Indonesia closes Churches under Islamic Law

Indonesia closes Churches under Islamic LawThe Islamist pressures against Christian communities in Aceh have become intolerable. Within one year, with non-existent legal pretexts, 17 churches including Catholic chapels have been closed in the province of Aceh, Indonesia under Islamic law. The Islamization of the province continues, just as promised by the Governor Zaini Abdullah. "It is the sense of the Annual Report published by Indonesian Christian.org, the protestant organization which monitors the situation of the Christian community in Indonesia.
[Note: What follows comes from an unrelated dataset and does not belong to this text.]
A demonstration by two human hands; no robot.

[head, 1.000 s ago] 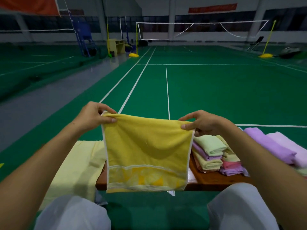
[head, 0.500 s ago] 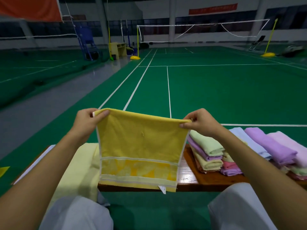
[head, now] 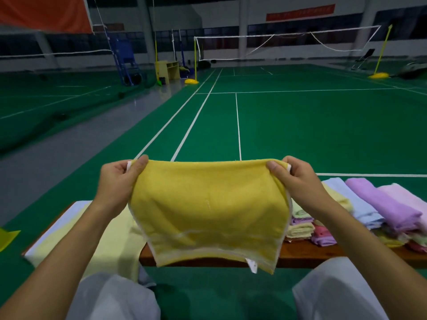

However, the Central Government is seeking to restore equity to Aceh.

Closure of Churches in Aceh, Indonesia

The forced closure of places of worship and threats against the protestant congregations, says the text, "increase unabated. But this will only create tensions manipulated from the outside between the Christian and Islamic communities. The Government must guarantee religious plurality and respect: or risk clashes and violence". Favor Bancin of the Synod of the Churches in Indonesia is of the same opinion, adding: "The behavior of local authorities is a potential threat to the tolerant atmosphere we see deteriorating over time."
Indonesia is the most populous Muslim nation in the world and, while guaranteeing the constitutional principles of religious freedom, it is more and more often the scene of attacks and violence against minorities, whether they are Christians, Ahmadi Muslims or of other faiths. In the province of Aceh - the only one in the Archipelago - the Islamic law (sharia) applies and in many other areas the influence of the Muslim religion in the lives of citizens is becoming more radical and extreme. In addition, certain rules such as the building permit - the infamous IMB - are exploited to prevent the building or close Christian places of worship, as is the case for some time in Bogor regency, West Java, for the faithful of the Yasmin Church.
Behind this increase is the current governor of Aceh, Zaini Abdullah, who has spent years in exile in Sweden for his activities within the Free Aceh Movement (GAM). During his election campaign, the Islamization of Aceh was promised by its new governor, Zaini Abdullah that he would not hesitate to apply Islamic law in the province, and shortly after his election, that promise has become reality for religious minorities struggling in the most populous Muslim nation in the world.
"Indonesia exercises a spirit of pluralism and must continue to do so," said Interior Minister Gamawan Fauzi. "Tolerance must be guaranteed and the majority cannot crush the minority violating their civil rights".